Catalytic Photothermal Hydrogenation of Carbon Dioxide to Liquid Fuels using Pt/GaN Prepared via Surface Organometallic Chemistry

Renewable liquid fuels are expected to play a crucial role in transitioning to a more sustainable future. Their synthesis via the hydrogenation of CO₂ using solar energy emerges as a promising technology, combining both the utilisation of a renewable primary energy source and the (re)utilisation of a major greenhouse gas. In this context, GaN has attracted a lot of attention in harnessing solar energy to drive chemical transformations. In this work, we study GaN by ¹H solid-state NMR spectroscopy, revealing the presence of terminal Ga-OH, bridging Ga-NH-Ga, as well as Ga-OH-Ga surface functional groups and combinations thereof.

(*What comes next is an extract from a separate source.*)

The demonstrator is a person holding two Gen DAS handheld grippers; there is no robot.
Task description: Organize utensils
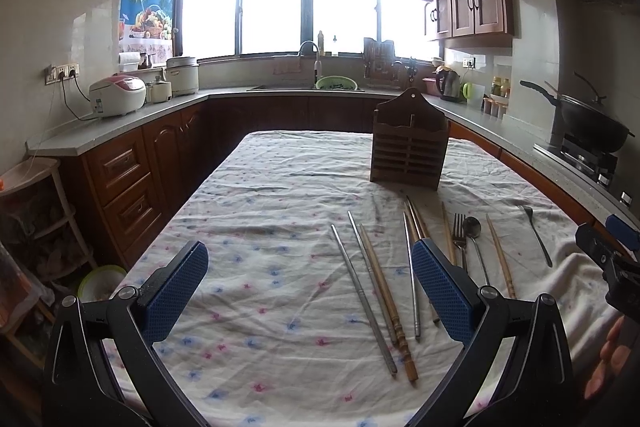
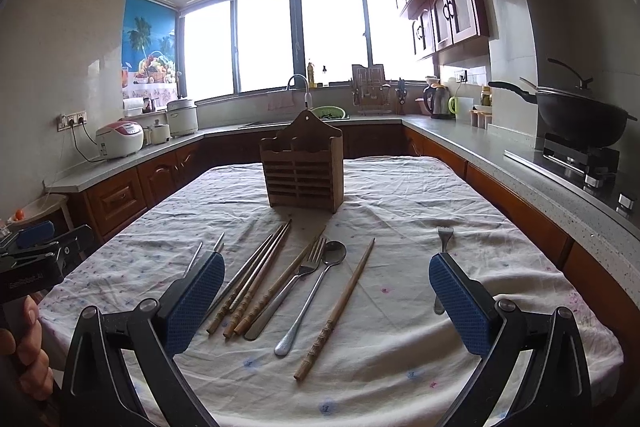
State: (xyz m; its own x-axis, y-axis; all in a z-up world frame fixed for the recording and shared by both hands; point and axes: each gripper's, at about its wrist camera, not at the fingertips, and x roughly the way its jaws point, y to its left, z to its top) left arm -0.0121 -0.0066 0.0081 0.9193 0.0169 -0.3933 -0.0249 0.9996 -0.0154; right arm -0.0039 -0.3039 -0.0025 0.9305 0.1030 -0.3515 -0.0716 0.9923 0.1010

With this knowledge in hand, we make use of surface organometallic chemistry (SOMC) to prepare a Pt/GaN catalyst with highly dispersed Pt nanoparticles on GaN. Under photothermal conditions using visible light (>320 nm), the synthesised Pt/GaN promotes the hydrogenation of CO₂ to C₂₊ products such as acetone, EtOH, ⁱPrOH, and acetic acid in a batch reactor at 60 °C and 1 bar of pressure, while the pristine GaN counterpart only produces minor amounts of MeOH and acetone. Furthermore, a recycling test was performed to showcase the stability of the catalyst over multiple batch reaction cycles.